それにしても龍馬が死んで、本当にそれを最後にぶっつり終わってしまったのね~
去年から「坂の上の雲」を放送するために大河ドラマを11月で終了させるという段取りになっているけど、去年観た限りでは「坂の上の雲」は力作だとは思うけど個人的にあまり好みではないので、
龍馬伝、亡くなったあと残されたひとたちの描写も1回分くらい割いてやって欲しかったなあ・・・
あのあとあのキャストでどんな風に明治政府が作られていったのか、
ざっと見せてくれるかと思ったのに。
回想シーンさえまるで無しなのね。
まあそんなことをヘンに感傷的に描くより潔い終わり方だと言えなくもないけれど。
やはりちょっと物足りなく、「坂の上の雲」のせいで「以下略」にしたんじゃないでしょうねと勘ぐりたくもなるというものだ。
「龍馬伝」第一回のあと、感想をここに書いたが、
あの強烈な印象はとうとう最後まで変わらなかった。
前半高視聴率だったのが後半ダウンしたようだけど、
私的には変わらずに楽しめた。
ともかく映像が素晴らしく、外観も含め人物の作りが丁寧で、
内容も毎回見応え充分、大河ドラマを第一回から観ていた私としては、
ベストワンに挙げたいくらいだ。
といっても映像美という点でいえば最初の頃は14型モノクロTVで観ていたのを、今は50型のハイビジョンで観ているわけだから、同じ物差しで比較するのはすごい不公平なんだけど。
その点では実にいい時代になったものです。
とはいえ、不思議なことに福山龍馬に心酔することは全く無かった。
何といったらいいのか・・・彼は最初から最後まで色んな意味で「白い人」であり続け、白いまま最後に真っ赤な血に染まって死んでいった、という感じ。

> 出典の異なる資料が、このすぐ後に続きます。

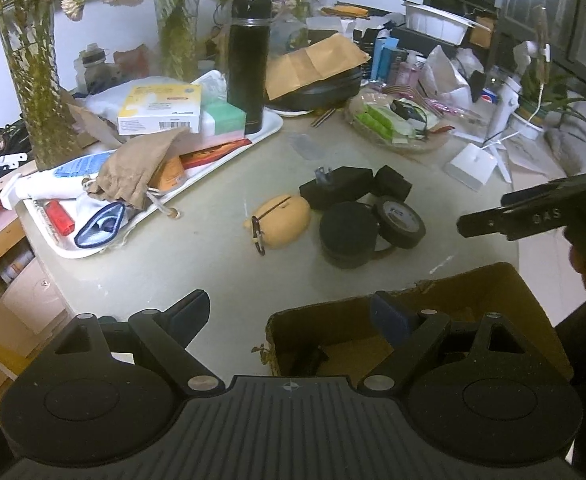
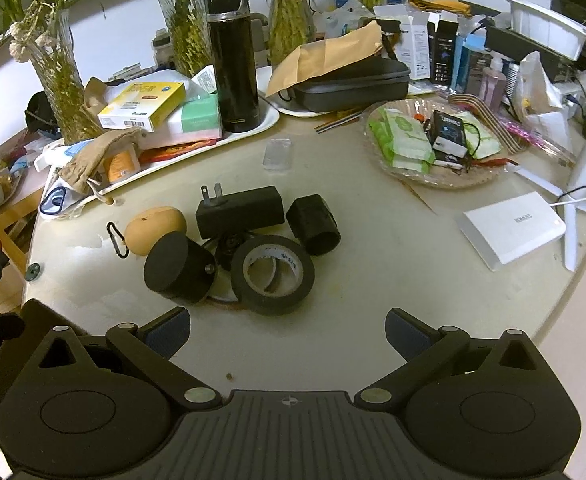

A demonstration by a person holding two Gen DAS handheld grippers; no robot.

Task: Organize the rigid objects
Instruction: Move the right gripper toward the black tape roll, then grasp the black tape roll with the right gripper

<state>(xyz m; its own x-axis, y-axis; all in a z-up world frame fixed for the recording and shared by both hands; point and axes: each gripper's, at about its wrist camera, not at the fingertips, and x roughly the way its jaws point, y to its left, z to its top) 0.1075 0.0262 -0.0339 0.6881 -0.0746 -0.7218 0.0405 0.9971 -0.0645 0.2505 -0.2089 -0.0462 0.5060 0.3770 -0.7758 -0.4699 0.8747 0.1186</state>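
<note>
Left tongs (image 1: 291, 312) spread wide, nothing between the fingers; right finger hangs over the near edge of an open cardboard box (image 1: 473, 304) at the counter (image 1: 173, 264) front, left finger over bare counter. Something dark lies inside the box; cannot tell what. Right tongs (image 2: 289, 332) also spread wide and empty, poised above the counter just short of the cluster of loose items. Cluster, mid-counter: black tape roll (image 2: 272, 275) tilted on edge, leaning against a black cylindrical puck (image 2: 179, 268) to its left; black plug adapter (image 2: 239, 212) behind both, prongs pointing up; small black sleeve-like piece (image 2: 313, 219) just right of the adapter; tan egg-shaped case (image 2: 156, 225) with a carabiner (image 2: 117, 239) at far left of the group. A further small dark part sits between puck and tape, partly hidden. The left wrist view shows the right tongs entering from the right edge, above the box. Behind: white tray (image 2: 269, 120) holding a black thermos (image 2: 233, 60), boxes and a cloth pouch; a woven dish (image 2: 445, 182) with packets; a white box (image 2: 511, 230) at right, well apart from the cluster.
</note>
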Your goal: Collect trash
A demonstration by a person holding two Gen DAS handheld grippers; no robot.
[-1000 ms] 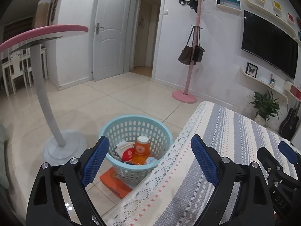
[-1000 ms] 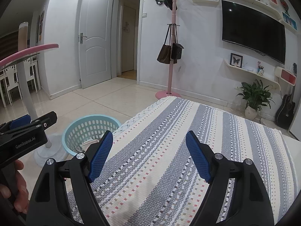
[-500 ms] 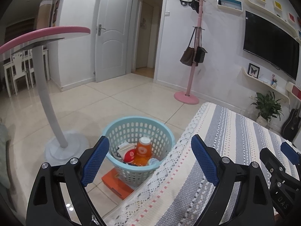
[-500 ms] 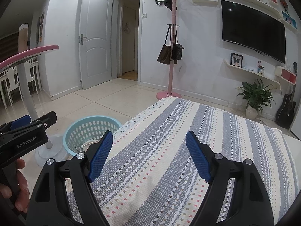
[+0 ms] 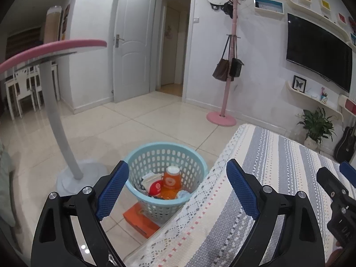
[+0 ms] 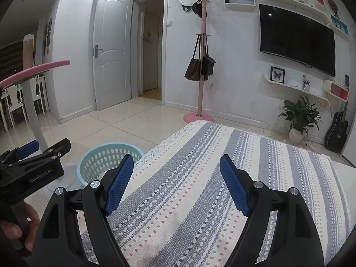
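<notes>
Left tool [image 5: 176,188]: jaws wide apart, nothing held.
Right tool [image 6: 176,188]: same.
Light-blue perforated plastic basket [image 5: 165,153]: on floor beside striped-cloth tabletop [image 6: 222,178], holds orange bottle [image 5: 170,183] w/ other trash.

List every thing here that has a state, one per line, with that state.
left gripper: open, holding nothing
right gripper: open, holding nothing
basket: upright on the floor, partly filled with trash
orange cup: upside down in the basket
orange box: flat on the floor against the basket
door: swung open
TV: screen dark
bags: hanging on the coat stand
</notes>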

その意味では誰よりもリアルさに欠け、浮いていたと言えなくもない。
良いヒト過ぎて鼻につく、という胡散臭さもあったし。
リアルの権化のような香川照之の弥太郎との対比がなかったら、
全く面白くないドラマだっただろう。
ある意味龍馬を狂言回しとしての弥太郎のほうが主人公だったというか。
陽の主人公、陰の主人公というか。
どちらにせよ、ふたりの対比があったからこそ成り立ったドラマであり、
その重みは全く同等だった。
その重層的な人物配置が、文字通りドラマに厚みをもたらしていたのだろう。
ところで私にとって強烈な印象を残したのは龍馬ではなく、龍馬の周囲に次々に登場したさまざまな人物。
武市半平太、岡田以蔵、高杉晋作、大久保利通 山口豊信、近藤勇などどれも凄みと迫力があったが、何といっても田中泯演じる吉田東洋凄かった~
いや吉田東洋というより、これはやはり田中泯の凄さでしょうね。
あの人は何をやっても鋭利なカミソリみたいで・・一度見たら決して忘れない。
今度はどんな役で出会えるのか楽しみだ。
女性陣は、個人的にはお龍さんが気に入らなかったけど、
広末涼子、蒼井優、貫地谷しほり、いつも迫力充分の余喜美子、すっかり女優になっちゃった草刈民代など、それぞれ好感が持てた。
まあ1年間楽しませていただきました。
で、福山龍馬さんには「1年間お疲れさまでした」としか言いようがないのがナンですが・・・。
でも冗談でなく、閉塞感と知らぬうちに忍び寄る不気味な脅威にさらされている現代、誰もがこんな人物を待ち望んでいるのが本音かも・・・。
また別の機会に、まったく別の役でぜひお会いしたいものです。